SurvivingInfidelity.com Forums
General
User Topic: Update on church drama
HFSSC
Member
Member # 33338
Default  Posted: 9:05 PM, June 23rd (Sunday)

Quick recap: in 2009, my pastor (very small, conservative southern denomination) and his wife split up. She had been our music director. When she left, her assistant, k, took over the music. Several months later, he got up one Sunday to address what he said were persistent gossip and rumors. Rumors were that he and K had been having an A. Both denied, and the church ended up splitting over it. There were 3 people who were identified as the chief "instigators". Many other people left. There were very bad, bitter feelings.

We live in a small town. There three women were essentially shunned.

In the past 6 months, it has come to light that pastor and K have been dating for "a while". In my previous post, I wrote about how that all played out and how disappointed I was. Someone mentioned putting him on a pedestal and I didn't think that was the case.

I've realized over the past two weeks that's exactly what I had done.

In my last post I told y'all that I had messaged one of the three women who had left the church. I wasn't sure if I should try again or not. I also messaged another one. She called me last Wednesday night and we talked for over 2 hours. And I was ashamed, sad, and disgusted at myself, our church and the now former pastor. We all took his word about the gossip. We believed him and could not imagine that he would not tell the truth. But when I look at the facts and what I ever saw/heard for myself, I never heard the say one word. They all say that they had concerns about his behavior and confronted him out of concern for him and the church. And it all got turned around on them. Gas lighting and blameshifting at its finest. Simply unreal.

I've been able to apologize to each of these women. The one I messaged first responded Friday and we've corresponded a couple of times.

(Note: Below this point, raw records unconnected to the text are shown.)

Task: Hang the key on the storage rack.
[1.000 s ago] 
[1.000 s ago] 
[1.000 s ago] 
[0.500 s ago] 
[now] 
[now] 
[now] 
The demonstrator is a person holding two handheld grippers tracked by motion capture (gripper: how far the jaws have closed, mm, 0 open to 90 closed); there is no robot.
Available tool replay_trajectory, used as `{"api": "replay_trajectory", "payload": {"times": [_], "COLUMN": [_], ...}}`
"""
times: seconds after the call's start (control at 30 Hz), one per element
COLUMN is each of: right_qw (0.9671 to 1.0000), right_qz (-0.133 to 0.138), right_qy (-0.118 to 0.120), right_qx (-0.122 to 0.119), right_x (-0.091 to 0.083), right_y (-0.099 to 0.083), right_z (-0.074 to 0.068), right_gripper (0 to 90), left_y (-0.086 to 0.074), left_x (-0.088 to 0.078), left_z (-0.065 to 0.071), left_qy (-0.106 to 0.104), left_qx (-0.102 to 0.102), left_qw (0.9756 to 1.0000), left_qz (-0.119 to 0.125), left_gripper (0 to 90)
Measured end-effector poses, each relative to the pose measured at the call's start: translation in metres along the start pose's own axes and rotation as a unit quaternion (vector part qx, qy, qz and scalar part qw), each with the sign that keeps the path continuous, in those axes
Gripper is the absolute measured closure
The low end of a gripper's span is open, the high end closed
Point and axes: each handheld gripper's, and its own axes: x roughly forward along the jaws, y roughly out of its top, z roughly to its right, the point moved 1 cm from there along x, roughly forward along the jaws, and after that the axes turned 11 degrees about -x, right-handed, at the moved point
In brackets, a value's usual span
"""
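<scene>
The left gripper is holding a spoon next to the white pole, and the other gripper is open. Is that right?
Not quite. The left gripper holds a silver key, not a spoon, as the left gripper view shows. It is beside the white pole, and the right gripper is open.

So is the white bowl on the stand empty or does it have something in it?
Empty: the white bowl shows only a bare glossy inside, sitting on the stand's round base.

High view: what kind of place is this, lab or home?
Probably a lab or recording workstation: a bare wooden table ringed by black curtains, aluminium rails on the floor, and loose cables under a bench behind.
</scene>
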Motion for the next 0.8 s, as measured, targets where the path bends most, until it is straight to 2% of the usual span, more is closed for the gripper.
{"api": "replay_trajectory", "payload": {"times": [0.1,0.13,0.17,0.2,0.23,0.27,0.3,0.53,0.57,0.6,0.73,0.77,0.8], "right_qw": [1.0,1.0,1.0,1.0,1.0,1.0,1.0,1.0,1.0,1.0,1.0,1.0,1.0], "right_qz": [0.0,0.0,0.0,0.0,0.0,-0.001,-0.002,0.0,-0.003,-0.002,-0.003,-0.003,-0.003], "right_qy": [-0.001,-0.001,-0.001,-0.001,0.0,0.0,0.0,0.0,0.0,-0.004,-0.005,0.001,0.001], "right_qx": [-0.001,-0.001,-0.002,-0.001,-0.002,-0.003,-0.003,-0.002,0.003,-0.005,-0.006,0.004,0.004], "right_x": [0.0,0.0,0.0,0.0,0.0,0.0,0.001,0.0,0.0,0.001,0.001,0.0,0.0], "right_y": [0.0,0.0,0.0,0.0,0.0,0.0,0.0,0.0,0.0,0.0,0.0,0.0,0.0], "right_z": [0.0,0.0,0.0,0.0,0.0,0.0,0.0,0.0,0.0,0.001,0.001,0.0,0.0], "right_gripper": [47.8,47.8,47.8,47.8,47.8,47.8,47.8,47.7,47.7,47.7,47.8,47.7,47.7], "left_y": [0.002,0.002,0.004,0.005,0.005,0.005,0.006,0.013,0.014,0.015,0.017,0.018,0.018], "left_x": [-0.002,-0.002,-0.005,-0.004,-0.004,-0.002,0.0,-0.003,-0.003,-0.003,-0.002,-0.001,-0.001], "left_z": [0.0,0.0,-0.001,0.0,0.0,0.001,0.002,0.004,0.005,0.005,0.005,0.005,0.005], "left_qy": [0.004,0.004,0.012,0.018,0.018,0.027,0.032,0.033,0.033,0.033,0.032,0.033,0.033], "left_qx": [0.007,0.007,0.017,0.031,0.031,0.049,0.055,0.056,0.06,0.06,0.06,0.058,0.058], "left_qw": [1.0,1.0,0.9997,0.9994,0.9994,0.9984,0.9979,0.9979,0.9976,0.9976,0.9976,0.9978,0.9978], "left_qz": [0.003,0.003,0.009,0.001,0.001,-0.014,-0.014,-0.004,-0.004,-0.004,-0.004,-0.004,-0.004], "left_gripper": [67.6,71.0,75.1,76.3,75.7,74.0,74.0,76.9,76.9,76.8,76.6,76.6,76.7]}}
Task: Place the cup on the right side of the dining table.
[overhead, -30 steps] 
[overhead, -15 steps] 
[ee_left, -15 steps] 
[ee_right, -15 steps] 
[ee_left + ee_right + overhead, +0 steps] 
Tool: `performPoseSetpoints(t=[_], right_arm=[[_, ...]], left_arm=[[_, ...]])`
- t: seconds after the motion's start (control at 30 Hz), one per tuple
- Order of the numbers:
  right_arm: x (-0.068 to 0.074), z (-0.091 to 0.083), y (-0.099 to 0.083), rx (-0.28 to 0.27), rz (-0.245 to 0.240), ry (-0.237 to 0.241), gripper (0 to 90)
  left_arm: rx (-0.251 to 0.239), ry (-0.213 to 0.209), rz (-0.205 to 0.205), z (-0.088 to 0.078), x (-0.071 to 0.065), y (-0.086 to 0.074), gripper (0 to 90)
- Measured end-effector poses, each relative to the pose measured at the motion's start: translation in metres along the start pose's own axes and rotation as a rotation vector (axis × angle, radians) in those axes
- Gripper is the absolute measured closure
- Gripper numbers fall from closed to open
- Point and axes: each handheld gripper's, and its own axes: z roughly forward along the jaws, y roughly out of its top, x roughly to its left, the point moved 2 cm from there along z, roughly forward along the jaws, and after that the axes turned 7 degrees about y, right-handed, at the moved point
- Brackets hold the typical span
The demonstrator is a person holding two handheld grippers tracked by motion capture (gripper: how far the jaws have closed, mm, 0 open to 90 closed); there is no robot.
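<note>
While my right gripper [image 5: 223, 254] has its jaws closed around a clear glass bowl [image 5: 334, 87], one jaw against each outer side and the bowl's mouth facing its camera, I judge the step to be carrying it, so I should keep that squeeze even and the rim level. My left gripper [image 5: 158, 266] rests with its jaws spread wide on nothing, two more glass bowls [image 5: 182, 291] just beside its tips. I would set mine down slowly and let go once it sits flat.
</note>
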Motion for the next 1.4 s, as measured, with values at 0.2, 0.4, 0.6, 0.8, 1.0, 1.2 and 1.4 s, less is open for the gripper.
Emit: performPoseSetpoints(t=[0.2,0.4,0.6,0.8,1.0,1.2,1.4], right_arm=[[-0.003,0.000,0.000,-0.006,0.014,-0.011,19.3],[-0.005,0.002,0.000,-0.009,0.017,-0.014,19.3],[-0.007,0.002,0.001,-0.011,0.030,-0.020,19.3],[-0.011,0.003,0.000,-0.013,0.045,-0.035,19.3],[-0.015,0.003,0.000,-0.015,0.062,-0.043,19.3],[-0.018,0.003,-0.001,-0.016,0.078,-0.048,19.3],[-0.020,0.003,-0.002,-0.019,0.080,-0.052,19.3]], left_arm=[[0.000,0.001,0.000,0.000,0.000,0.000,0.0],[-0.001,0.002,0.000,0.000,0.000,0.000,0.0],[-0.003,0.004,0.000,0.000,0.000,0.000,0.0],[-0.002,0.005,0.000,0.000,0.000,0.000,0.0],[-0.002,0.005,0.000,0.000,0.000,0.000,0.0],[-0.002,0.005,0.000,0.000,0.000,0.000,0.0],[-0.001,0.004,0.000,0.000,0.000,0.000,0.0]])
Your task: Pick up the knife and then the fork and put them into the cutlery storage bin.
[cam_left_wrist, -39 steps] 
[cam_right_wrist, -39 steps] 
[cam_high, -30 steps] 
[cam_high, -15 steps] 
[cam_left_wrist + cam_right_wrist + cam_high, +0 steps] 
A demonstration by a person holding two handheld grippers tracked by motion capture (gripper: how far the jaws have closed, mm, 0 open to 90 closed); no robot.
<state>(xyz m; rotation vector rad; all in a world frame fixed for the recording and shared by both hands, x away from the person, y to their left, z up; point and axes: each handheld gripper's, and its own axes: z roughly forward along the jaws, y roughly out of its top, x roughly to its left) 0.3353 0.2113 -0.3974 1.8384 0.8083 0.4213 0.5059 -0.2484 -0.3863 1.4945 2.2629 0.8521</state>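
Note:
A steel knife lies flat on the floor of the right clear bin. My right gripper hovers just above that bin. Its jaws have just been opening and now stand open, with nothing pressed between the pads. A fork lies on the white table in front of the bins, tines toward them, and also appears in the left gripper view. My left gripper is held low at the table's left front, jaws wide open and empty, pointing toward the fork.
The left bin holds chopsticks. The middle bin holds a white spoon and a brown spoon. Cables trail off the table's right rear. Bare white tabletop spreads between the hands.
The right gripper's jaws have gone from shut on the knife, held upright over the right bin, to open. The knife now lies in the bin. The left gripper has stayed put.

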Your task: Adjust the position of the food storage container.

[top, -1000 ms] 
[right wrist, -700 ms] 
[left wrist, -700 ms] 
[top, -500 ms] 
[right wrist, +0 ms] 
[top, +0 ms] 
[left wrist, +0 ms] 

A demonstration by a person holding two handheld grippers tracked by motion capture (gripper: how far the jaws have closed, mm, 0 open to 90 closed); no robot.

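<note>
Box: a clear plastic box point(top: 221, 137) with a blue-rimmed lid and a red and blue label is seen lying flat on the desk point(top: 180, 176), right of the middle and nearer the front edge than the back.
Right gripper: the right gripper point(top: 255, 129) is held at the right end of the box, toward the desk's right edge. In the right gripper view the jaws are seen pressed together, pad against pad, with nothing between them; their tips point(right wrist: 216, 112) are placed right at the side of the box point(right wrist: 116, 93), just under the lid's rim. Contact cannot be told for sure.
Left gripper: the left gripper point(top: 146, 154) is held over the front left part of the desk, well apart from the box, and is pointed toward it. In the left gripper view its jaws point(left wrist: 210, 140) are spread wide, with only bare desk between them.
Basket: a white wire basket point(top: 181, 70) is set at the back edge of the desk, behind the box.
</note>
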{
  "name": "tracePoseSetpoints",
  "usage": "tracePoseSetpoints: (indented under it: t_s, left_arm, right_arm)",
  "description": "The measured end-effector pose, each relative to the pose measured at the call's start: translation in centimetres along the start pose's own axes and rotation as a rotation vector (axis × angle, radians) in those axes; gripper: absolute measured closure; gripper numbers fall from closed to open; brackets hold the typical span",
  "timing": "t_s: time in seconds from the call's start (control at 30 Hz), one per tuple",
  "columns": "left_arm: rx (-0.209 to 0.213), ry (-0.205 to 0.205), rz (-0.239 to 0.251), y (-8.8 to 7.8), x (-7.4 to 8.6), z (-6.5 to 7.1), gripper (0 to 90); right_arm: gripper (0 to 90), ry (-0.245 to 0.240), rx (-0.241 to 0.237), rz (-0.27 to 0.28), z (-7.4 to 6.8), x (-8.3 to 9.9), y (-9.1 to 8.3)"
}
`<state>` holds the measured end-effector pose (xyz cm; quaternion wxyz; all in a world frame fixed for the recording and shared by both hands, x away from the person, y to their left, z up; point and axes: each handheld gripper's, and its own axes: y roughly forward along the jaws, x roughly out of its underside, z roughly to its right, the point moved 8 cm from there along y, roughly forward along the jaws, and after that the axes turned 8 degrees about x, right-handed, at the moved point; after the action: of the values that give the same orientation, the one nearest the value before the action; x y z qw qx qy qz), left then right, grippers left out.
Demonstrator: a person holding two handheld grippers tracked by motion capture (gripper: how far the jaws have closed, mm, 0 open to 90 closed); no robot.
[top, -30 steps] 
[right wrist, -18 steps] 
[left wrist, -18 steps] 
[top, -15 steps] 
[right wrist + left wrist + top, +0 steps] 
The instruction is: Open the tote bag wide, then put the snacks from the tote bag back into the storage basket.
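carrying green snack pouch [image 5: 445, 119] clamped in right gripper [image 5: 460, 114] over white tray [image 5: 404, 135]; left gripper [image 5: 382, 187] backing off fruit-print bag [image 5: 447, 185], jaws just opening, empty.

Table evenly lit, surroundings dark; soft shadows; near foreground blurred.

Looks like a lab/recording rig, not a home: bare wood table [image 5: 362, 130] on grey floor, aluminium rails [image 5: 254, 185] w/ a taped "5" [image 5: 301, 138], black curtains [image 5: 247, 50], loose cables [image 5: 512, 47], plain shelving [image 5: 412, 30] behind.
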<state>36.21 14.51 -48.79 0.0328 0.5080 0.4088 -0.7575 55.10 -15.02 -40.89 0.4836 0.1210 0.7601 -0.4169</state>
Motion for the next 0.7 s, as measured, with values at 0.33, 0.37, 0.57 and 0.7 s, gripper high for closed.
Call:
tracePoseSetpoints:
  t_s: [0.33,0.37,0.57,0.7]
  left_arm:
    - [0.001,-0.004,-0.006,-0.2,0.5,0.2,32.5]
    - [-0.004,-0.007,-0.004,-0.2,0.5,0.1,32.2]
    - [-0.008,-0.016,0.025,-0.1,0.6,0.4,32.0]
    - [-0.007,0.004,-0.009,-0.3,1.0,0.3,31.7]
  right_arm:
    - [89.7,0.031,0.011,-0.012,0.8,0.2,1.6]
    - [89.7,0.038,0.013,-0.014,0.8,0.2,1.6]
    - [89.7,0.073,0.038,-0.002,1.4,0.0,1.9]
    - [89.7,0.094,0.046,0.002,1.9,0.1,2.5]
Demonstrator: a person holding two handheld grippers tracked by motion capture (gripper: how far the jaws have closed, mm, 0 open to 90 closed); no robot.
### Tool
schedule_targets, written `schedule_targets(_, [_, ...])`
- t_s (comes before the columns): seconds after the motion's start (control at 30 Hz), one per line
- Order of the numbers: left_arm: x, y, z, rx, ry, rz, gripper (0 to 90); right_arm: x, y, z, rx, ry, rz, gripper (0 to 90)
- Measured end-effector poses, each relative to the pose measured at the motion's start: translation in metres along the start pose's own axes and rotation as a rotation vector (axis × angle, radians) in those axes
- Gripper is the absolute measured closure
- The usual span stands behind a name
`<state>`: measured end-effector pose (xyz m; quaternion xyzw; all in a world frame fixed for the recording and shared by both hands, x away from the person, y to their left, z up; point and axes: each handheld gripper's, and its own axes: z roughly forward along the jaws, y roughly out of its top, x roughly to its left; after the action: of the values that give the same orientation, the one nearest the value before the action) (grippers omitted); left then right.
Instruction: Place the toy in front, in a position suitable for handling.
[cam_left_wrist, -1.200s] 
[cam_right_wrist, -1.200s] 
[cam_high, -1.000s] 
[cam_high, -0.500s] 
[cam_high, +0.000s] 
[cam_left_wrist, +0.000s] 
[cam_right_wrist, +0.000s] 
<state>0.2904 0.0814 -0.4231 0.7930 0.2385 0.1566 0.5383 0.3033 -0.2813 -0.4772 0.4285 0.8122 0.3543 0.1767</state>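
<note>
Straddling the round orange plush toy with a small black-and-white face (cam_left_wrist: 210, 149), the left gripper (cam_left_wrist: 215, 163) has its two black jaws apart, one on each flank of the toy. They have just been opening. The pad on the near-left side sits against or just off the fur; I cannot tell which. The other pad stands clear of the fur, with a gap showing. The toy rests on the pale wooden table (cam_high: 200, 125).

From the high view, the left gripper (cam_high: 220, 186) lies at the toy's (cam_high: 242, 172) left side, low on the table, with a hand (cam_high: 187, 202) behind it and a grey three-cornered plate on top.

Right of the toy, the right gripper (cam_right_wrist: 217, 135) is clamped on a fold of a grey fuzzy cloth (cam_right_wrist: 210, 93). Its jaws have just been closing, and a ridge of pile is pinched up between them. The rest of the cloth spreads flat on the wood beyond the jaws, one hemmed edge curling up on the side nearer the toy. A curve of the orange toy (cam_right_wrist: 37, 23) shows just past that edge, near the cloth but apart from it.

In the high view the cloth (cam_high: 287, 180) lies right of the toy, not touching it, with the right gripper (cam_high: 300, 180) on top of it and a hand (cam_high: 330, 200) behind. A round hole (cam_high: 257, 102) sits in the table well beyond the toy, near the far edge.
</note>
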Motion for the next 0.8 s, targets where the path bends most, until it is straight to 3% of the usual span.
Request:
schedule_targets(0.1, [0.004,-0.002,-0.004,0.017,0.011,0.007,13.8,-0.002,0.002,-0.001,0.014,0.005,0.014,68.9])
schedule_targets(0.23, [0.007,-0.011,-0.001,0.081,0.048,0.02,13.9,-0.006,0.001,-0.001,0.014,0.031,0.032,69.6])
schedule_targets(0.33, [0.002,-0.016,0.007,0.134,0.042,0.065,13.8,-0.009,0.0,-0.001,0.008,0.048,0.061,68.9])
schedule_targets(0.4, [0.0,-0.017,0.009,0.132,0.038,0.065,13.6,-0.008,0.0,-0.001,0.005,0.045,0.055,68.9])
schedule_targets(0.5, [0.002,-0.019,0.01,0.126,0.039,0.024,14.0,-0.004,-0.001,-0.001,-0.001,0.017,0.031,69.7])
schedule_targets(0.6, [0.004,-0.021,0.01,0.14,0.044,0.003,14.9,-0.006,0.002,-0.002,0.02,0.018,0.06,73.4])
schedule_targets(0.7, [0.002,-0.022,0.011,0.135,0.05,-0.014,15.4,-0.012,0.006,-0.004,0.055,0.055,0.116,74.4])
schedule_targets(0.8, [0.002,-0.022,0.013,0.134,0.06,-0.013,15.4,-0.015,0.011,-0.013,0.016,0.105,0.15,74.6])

The whole thing is still so sad to me. But I hope we've started a process of setting things right.


Me, 47
Him, 40 (JMSSC)
married 17 years. In R. We are making it. The past does not define who we are today.

Posts: 2659 | Registered: Sep 2011 | From: South Carolina
movingforward13
Member
Member # 38405
Default  Posted: 10:29 AM, June 24th (Monday)

I am glad you all have started to reconcile. It wasn't your drama to hold in the first place but it should show your former friends how loyal you are.


Once a cheater, always a cheater happens when your cheater doesn't have remorse.
Regret is not remorse- know the difference!

Posts: 636 | Registered: Feb 2013 | From: DC
Kajem
Member
Member # 36134
Default  Posted: 12:03 PM, June 24th (Monday)

I am glad you reached out to those women. I bet they really appreciated you righting that wrong.

Hugs,

K


I trust you is a better compliment than I love you, because you may not trust the person you love, but you can always love the person you trust. - Unknown
Relationships are like sharing a book, it doesn't work if you're not on the same page.

Posts: 4851 | Registered: Jul 2012 | From: Florida
sisoon
Member
Member # 31240
Default  Posted: 6:42 PM, June 24th (Monday)

Thanks for the update.

You are very cool.


fBH (me) - 65+, fWW (her) - 65+, Married 45+, together since 1965
DDay - 12/2010
Recovered, not yet fully R'ed
I share my own experience because it's the only experience I know, not because I'm a good model.